== Segment start ==

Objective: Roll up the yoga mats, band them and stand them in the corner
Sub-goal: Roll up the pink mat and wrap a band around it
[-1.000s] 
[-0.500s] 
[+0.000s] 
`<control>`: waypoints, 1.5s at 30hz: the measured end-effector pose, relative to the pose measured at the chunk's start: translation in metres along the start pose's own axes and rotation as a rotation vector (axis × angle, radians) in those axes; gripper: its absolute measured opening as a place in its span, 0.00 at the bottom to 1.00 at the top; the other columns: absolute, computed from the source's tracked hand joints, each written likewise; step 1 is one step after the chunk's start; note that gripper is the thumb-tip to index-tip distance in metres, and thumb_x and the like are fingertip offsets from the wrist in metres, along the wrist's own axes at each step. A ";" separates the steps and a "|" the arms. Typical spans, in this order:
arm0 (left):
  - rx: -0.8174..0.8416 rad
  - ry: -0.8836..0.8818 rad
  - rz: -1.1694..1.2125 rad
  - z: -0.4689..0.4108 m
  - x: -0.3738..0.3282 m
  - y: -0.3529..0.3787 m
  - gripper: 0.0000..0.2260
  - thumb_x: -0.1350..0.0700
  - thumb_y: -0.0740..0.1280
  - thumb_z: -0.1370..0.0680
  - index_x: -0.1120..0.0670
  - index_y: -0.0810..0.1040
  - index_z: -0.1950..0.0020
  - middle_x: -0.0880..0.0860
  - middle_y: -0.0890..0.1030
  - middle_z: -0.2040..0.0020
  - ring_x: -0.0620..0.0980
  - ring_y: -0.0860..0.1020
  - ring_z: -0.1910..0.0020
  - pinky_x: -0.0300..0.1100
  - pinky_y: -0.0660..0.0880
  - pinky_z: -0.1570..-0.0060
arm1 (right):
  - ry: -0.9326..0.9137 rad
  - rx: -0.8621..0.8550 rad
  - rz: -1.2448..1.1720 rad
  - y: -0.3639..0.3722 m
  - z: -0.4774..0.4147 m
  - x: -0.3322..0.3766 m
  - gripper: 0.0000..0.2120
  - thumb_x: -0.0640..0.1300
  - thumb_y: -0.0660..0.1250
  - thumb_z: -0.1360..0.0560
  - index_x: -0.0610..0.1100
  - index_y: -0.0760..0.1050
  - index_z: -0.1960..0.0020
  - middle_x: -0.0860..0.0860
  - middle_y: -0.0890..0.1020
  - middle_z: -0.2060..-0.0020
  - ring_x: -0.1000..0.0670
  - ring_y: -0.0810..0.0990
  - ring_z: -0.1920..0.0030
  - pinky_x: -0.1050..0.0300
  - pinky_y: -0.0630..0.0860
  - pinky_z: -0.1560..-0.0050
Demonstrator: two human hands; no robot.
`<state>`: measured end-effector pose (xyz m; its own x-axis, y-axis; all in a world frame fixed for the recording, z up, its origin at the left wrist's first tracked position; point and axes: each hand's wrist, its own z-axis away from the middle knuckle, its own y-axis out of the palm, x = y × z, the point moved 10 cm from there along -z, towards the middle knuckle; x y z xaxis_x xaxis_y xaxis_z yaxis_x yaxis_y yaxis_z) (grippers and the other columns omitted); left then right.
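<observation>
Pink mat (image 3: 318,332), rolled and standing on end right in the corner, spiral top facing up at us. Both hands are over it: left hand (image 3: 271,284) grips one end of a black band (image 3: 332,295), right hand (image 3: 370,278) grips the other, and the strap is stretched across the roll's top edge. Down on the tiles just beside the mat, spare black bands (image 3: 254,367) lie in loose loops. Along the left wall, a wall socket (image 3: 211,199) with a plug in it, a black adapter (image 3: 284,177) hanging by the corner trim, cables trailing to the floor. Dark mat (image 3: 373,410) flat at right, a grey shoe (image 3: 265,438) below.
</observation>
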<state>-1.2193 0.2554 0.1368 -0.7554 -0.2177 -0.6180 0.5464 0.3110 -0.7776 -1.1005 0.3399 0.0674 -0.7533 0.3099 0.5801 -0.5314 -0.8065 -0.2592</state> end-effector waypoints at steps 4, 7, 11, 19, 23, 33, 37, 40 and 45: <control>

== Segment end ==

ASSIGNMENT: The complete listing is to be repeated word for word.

REPLY TO THE EXERCISE:
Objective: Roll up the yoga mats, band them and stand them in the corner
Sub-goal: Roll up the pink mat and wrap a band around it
[-1.000s] 
[-0.500s] 
[+0.000s] 
`<control>`: waypoints, 1.5s at 30hz: the measured end-effector pose, relative to the pose measured at the chunk's start: translation in metres along the start pose's own axes and rotation as a rotation vector (axis × angle, radians) in those axes; gripper: its absolute measured opening as a place in its span, 0.00 at the bottom to 1.00 at the top; the other columns: absolute, computed from the source's tracked hand joints, each written likewise; step 1 is one step after the chunk's start; note that gripper is the thumb-tip to index-tip distance in metres, and thumb_x and the like are fingertip offsets from the wrist in metres, along the wrist's own axes at each step. A ";" separates the steps and a "|" the arms. Typical spans, in this order:
arm0 (left):
  - rx: -0.8174..0.8416 rad
  - ry: -0.8836..0.8818 rad
  - rz: -1.1694..1.2125 rad
  - z: -0.4689..0.4108 m
  - x: -0.3738..0.3282 m
  - y: -0.3529..0.3787 m
  - gripper: 0.0000..0.2260
  - thumb_x: -0.1350..0.0700
  - thumb_y: -0.0740..0.1280
  - thumb_z: -0.1370..0.0680
  - index_x: -0.1120..0.0670
  - index_y: -0.0810..0.1040
  - index_z: -0.1950..0.0020
  - middle_x: -0.0880..0.0860
  - middle_y: -0.0890..0.1030
  - middle_z: -0.2040..0.0020
  - ring_x: -0.0620..0.0980
  - ring_y: -0.0860..0.1020
  - ring_z: -0.1910..0.0020
  - pinky_x: -0.0300..0.1100
  - pinky_y: -0.0660..0.0880
  - pinky_z: -0.1570..-0.0060
arm1 (right):
  - ry: -0.9326..0.9137 rad
  - rx: -0.8621..0.8550 rad
  - rz: -1.2448..1.1720 rad
  - y: -0.3639..0.3722 m
  - z: -0.4774..0.4147 m
  - x: -0.3322..0.3766 m
  - gripper: 0.0000..0.2120
  - thumb_x: -0.0640..0.1300
  - thumb_y: -0.0660..0.1250
  - thumb_z: -0.1360..0.0560
  - index_x: -0.0610..0.1100
  - index_y: -0.0760..0.1050
  - index_z: -0.1960..0.0020
  - middle_x: -0.0860..0.0860
  - middle_y: -0.0890..0.1020
  - middle_z: -0.2060..-0.0020
  - ring_x: -0.1000..0.0670
  - ring_y: -0.0810..0.0990
  - ring_z: -0.1920..0.0030
  - pinky_x: -0.1050..0.0300
  - pinky_y: -0.0630..0.0860
  - pinky_z: -0.1560..-0.0050
Demonstrator: two human hands; no robot.
`<state>`: measured end-effector pose (xyz m; its own x-axis, y-axis; all in a world frame fixed for the recording, z up, its origin at the left wrist's first tracked position; point and axes: each hand's wrist, its own z-axis away from the middle knuckle, its own y-axis out of the palm, x = y × z, the point moved 10 cm from there along -z, towards the middle knuckle; x y z xaxis_x xaxis_y xaxis_z yaxis_x yaxis_y yaxis_z) (grippers and the other columns omitted); left then right.
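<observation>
Pink mat (image 3: 318,332), rolled and standing on end right in the corner, spiral top facing up at us. Both hands are over it: left hand (image 3: 271,284) grips one end of a black band (image 3: 332,295), right hand (image 3: 370,278) grips the other, and the strap is stretched across the roll's top edge. Down on the tiles just beside the mat, spare black bands (image 3: 254,367) lie in loose loops. Along the left wall, a wall socket (image 3: 211,199) with a plug in it, a black adapter (image 3: 284,177) hanging by the corner trim, cables trailing to the floor. Dark mat (image 3: 373,410) flat at right, a grey shoe (image 3: 265,438) below.
</observation>
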<state>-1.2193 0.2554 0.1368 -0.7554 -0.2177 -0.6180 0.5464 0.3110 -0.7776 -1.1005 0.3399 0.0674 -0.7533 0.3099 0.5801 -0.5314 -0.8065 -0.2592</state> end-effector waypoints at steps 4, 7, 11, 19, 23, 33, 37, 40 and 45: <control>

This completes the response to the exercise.